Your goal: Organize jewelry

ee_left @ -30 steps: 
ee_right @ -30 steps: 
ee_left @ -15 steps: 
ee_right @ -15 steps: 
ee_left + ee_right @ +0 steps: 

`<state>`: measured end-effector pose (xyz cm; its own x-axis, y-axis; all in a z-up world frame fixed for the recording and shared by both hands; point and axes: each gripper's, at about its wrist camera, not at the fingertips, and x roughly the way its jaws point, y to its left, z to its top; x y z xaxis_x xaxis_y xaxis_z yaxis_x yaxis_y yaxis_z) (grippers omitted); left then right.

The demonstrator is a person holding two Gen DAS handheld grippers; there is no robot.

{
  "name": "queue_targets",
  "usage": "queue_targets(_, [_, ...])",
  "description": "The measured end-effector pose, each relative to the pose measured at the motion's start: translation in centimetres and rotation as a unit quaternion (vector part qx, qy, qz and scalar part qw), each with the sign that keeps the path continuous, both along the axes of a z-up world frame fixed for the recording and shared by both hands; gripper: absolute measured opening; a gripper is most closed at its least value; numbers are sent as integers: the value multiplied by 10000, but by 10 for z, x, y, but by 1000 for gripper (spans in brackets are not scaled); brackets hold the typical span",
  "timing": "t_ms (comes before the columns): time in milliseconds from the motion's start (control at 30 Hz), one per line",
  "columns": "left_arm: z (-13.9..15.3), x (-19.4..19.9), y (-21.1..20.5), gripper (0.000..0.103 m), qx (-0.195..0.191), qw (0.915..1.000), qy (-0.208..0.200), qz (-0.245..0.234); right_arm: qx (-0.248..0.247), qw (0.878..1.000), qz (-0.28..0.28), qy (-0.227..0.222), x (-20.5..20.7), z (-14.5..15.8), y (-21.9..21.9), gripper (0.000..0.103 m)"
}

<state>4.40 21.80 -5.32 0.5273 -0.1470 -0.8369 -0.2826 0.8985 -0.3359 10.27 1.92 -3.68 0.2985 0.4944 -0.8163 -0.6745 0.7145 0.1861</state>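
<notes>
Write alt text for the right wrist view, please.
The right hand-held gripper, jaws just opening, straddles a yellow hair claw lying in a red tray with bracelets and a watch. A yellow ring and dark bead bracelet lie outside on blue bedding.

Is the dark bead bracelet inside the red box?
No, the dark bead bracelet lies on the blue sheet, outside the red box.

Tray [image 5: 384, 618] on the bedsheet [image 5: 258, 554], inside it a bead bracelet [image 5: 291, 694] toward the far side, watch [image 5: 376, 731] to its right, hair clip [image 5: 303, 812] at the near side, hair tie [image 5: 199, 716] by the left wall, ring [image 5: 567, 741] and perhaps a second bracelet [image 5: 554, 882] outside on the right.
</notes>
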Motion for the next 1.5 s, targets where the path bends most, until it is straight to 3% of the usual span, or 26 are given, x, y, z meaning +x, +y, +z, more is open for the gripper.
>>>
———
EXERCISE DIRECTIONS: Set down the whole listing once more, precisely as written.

RESPONSE TO THE TASK:
Your goal: Organize jewelry

ee_left @ -30 steps: 
ee_right @ -30 steps: 
ee_left @ -15 steps: 
ee_right @ -15 steps: 
ee_left + ee_right @ +0 steps: 

`<state>`: measured end-effector pose (xyz cm; its own x-axis, y-axis; all in a z-up world frame fixed for the recording and shared by both hands; point and axes: each gripper's, at about its wrist camera, not at the fingertips, and x roughly the way its jaws point, y to its left, z to its top; x y z xaxis_x xaxis_y xaxis_z yaxis_x yaxis_y yaxis_z) (grippers omitted); left then right.

The demonstrator is a person holding two Gen DAS handheld grippers; there is no robot.

{
  "name": "queue_targets",
  "usage": "queue_targets(_, [_, ...])",
  "description": "The measured end-effector pose, each relative to the pose measured at the motion's start: translation in centimetres and rotation as a unit quaternion (vector part qx, qy, qz and scalar part qw), each with the sign that keeps the path continuous, both along the axes of a z-up world frame fixed for the recording and shared by both hands; gripper: absolute measured opening; a gripper is most closed at its least value; numbers are sent as integers: the value multiplied by 10000, but by 10 for z, x, y, but by 1000 for gripper (spans in brackets are not scaled); brackets hold the typical span",
  "timing": "t_ms (comes before the columns): time in milliseconds from the motion's start (control at 30 Hz), one per line",
  "columns": "left_arm: z (-13.9..15.3), x (-19.4..19.9), y (-21.1..20.5), gripper (0.000..0.103 m), qx (-0.195..0.191), qw (0.915..1.000), qy (-0.208..0.200), qz (-0.245..0.234); right_arm: qx (-0.248..0.247), qw (0.878..1.000), qz (-0.28..0.28), qy (-0.227..0.222), x (-20.5..20.7), z (-14.5..15.8), y (-21.9..21.9), gripper (0.000..0.103 m)"
}

<state>4.40 21.80 -5.32 0.5273 -0.1470 -0.8369 -0.2826 0.8985 -0.3359 10.27 1.92 -3.68 0.2985 0.4944 -0.8163 -0.6745 0.7145 0.1861</state>
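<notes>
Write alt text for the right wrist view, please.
The right hand-held gripper, jaws just opening, straddles a yellow hair claw lying in a red tray with bracelets and a watch. A yellow ring and dark bead bracelet lie outside on blue bedding.

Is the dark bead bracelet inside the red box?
No, the dark bead bracelet lies on the blue sheet, outside the red box.

Tray [image 5: 384, 618] on the bedsheet [image 5: 258, 554], inside it a bead bracelet [image 5: 291, 694] toward the far side, watch [image 5: 376, 731] to its right, hair clip [image 5: 303, 812] at the near side, hair tie [image 5: 199, 716] by the left wall, ring [image 5: 567, 741] and perhaps a second bracelet [image 5: 554, 882] outside on the right.
</notes>
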Motion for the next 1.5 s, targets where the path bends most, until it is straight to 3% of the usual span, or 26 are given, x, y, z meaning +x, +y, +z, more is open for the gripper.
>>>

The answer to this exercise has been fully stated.